# Somebody stop me..



## Voodoo (Jan 29, 2016)

So today I managed to make my way down to the petstore.. which is a bad idea in the first place... I went straight over to the small animal section, of course. They had pretty tri color hamsters, and some very pretty mice, that weren't for sale till the 7th, I imagine they will go pretty quickly... There were no rats out on display, so I asked to see what rats they had in the back, and the guy led me to the back.. I looked through the feeders (that's what they are sold as at the petstore, nobody get angry with me!) and I ended up taking a cute little male home with me. My boyfriend still doesn't know, he might kill me.He's a black blazed/hooded variegated? boy. He's pretty friendly, all my boys like him. All my boys are so welcoming, thank goodness. Pics to come later.. I had to share, I just showed him to my mom, she thinks he's cute, hehe. 8)


----------



## peace (Jun 26, 2015)

LMAO you're in trouble now.... Actually I'm a similar situation.... I say gO CRAZY!


----------



## Voodoo (Jan 29, 2016)

@peace:
It's very hard to resist their cute little faces.. 

He escaped out of the exercise pen somehow, and I lost him for an hour or so, but found him, lol. My boyfriend nearly had heart failure when I told him one of the rats was on the loose... I have to check over their little area for escape holes, all my other rats are bigger than him, he's just a tiny baby. Glad I found him either way~


----------



## RatAtat2693 (Jan 13, 2016)

Voodoo said:


> @peace:
> It's very hard to resist their cute little faces..
> 
> 
> ...


XD

I curb this habit by fostering. Keeps me from random buys when I already have six or nine. I've found when I get another, it's because I want change.

Either way, good thing you find him.
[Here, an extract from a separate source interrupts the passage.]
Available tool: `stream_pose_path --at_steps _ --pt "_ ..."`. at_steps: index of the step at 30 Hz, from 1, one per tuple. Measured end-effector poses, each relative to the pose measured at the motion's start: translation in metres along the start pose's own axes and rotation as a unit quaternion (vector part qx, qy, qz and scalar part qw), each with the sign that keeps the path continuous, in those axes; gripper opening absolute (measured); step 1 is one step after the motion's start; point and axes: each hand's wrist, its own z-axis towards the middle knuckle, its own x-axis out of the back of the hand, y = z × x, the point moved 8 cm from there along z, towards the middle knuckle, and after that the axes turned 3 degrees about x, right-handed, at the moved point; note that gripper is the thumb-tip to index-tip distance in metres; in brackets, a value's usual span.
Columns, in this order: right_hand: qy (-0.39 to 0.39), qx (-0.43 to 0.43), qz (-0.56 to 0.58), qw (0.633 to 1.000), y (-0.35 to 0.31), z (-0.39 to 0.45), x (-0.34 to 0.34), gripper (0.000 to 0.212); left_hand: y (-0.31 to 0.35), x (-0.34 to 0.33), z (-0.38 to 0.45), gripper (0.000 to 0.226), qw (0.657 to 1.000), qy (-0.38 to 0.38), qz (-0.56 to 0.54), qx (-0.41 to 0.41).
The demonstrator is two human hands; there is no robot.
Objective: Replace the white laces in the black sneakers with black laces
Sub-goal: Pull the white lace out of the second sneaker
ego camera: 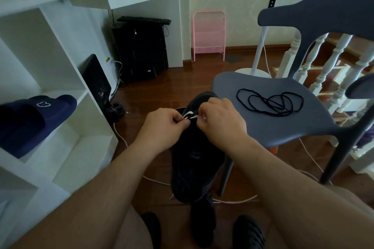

I'd have had a heart attack.


----------



## Voodoo (Jan 29, 2016)

Here he is, he's absolutely adorable, and he loves to ride around in my housecoat.

My other four boys just love him, they all fly around 100 mph, and tackle/groom eachother, it's the cutest.


----------



## raindear (Mar 3, 2015)

He is precious.


----------



## Yummy (Jan 18, 2015)

I love him, his coloring is very similar to one of my girls!


----------



## Tabitha&Tobermori (Mar 14, 2016)

He seems to have an intelligent face!


----------



## Simons_mom (Mar 25, 2016)

What's his name?


----------